Thank you Xu. I re-cloned the project and setup a new envs.sh file. I ran make cluster | tee /tmp/build.log . Same problem. Looked in S3 buckets and cluster-config has folders but Vault-S3-backend bucket doesn't contain any objects.
I'm in region us-east-1 . I have attached the build.log too.

Ben Morris · Answer 10 · Wed Jun 07 2017 23:27:16 GMT+0800 (China Standard Time)

build.txt

Downloaded and masked file name.

Xueshan Feng · Answer 11 · Thu Jun 08 2017 00:19:21 GMT+0800 (China Standard Time)
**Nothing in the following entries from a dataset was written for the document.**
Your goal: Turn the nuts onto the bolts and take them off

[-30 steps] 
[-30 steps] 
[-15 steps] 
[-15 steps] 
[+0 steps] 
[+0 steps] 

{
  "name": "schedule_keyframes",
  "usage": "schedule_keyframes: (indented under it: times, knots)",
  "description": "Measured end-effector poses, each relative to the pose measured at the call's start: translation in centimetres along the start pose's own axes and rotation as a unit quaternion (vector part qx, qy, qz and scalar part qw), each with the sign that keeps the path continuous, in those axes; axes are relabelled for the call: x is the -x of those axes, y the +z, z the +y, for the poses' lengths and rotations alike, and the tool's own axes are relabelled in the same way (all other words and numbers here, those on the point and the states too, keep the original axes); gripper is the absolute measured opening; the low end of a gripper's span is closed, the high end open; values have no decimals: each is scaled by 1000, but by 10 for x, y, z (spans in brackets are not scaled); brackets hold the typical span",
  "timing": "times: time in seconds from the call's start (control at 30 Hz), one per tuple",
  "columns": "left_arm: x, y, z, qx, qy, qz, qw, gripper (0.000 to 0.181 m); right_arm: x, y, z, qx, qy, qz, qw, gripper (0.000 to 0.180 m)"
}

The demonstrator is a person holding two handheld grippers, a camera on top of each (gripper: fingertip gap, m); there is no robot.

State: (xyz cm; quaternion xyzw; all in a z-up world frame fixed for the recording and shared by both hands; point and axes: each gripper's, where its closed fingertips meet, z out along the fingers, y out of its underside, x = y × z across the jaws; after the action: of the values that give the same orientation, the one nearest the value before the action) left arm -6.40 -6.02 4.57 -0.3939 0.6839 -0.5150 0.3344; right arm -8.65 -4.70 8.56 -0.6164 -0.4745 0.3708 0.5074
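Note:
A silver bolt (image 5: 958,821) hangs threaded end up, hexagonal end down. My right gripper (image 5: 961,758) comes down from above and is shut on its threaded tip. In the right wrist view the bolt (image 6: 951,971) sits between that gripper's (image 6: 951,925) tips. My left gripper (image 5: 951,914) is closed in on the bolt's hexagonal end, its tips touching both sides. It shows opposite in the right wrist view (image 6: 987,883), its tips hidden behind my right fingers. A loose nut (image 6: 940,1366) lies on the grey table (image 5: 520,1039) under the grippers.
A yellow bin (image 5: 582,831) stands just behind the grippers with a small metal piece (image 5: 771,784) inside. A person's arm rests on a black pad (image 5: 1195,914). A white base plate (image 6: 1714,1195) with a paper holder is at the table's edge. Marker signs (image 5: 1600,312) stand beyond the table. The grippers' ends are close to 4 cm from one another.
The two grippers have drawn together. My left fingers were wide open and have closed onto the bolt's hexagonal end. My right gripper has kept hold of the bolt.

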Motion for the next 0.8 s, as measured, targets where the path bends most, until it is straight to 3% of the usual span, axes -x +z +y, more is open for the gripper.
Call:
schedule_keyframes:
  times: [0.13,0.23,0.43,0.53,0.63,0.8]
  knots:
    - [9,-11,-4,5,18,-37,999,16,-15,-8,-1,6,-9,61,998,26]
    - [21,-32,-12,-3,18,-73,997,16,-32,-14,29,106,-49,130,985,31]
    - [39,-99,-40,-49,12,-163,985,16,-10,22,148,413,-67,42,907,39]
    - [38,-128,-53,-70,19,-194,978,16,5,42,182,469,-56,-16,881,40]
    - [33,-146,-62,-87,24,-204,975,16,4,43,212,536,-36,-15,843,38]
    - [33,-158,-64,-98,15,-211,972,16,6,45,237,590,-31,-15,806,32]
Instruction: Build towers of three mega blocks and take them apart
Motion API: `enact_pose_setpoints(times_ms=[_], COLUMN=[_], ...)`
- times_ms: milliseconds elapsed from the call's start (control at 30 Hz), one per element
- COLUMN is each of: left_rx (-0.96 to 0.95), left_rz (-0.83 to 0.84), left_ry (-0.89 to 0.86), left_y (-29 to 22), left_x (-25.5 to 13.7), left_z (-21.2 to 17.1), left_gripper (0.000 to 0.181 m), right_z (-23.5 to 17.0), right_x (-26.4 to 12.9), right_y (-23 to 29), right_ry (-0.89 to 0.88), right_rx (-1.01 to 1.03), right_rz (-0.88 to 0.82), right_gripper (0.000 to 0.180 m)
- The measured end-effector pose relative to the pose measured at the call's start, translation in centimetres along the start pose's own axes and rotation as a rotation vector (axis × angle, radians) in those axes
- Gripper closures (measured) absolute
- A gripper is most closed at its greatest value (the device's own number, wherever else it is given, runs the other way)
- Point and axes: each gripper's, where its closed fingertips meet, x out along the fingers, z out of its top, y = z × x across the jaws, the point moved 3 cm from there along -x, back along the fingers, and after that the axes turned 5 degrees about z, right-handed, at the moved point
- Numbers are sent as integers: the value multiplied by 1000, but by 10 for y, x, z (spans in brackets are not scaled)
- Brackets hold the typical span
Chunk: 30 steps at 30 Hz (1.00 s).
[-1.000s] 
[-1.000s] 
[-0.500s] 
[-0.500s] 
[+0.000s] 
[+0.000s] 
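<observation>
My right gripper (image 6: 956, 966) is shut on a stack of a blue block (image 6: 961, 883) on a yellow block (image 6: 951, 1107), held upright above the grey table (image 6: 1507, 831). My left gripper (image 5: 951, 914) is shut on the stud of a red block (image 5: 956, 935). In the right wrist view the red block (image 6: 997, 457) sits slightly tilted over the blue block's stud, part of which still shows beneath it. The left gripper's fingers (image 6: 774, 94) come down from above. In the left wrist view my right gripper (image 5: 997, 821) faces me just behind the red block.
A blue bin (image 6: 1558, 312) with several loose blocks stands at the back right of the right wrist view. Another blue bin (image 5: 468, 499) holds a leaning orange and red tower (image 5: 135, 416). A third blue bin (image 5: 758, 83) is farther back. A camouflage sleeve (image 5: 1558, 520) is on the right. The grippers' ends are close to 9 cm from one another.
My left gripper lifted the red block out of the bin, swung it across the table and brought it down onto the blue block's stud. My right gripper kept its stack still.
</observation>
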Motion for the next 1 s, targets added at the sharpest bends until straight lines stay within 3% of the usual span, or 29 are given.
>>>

@agentbond007 can you also send journald log from vault?
Login to vault and run journalctl > /tmp/vault.log.

It would also be helpful to share envs.sh (sanitize specifics) so I can try to reproduce. I did tested us-east-1 before. It supports s3 v4 signature..

Xueshan Feng · Answer 12 · Thu Jun 08 2017 05:10:20 GMT+0800 (China Standard Time)

@agentbond007 I was able to re-produce in us-east-1. your build logs are all looks right, but s3 download during system bootstrap fails. You can see it in /tmp/curlLog.log... I am looking into it. Sorry!

Ben Morris · Answer 13 · Thu Jun 08 2017 05:23:03 GMT+0800 (China Standard Time)

Yes Xu! :) Thank you. I'm excited about KAT project and maybe someday I can help contribute. I'm good at "proof reading" . xièxie

Xueshan Feng · Answer 14 · Thu Jun 08 2017 08:39:30 GMT+0800 (China Standard Time)

@agentbond007 The S3 bucket download problem is fixed in xuwang/bash-s3#1.

If you don't want to rebuild the cluster, you can reboot ec2 one by one in this order(you can do it from console): vault, etcd, master, nodes. Before you reboot other machines, make sure to logon to vault, sudo su -; vault status, which should show un-stealed status, and vault mounts should show pki backend mounts.

Hey you are so very nice to help with debugging and documentations! Thank you for sticking with KAT!

Ben Morris · Answer 15 · Fri Jun 09 2017 12:26:39 GMT+0800 (China Standard Time)

Success on us-east-1 . I had to reboot MASTER once at beginning but cluster was healthy after that. Successfully run "make ui" . Dashboard created.
Thank XU and Team. Great work.

Xu Wang · Answer 16 · Sat Jun 10 2017 07:42:09 GMT+0800 (China Standard Time)

@agentbond007 Glad you have your cluster up! Thanks!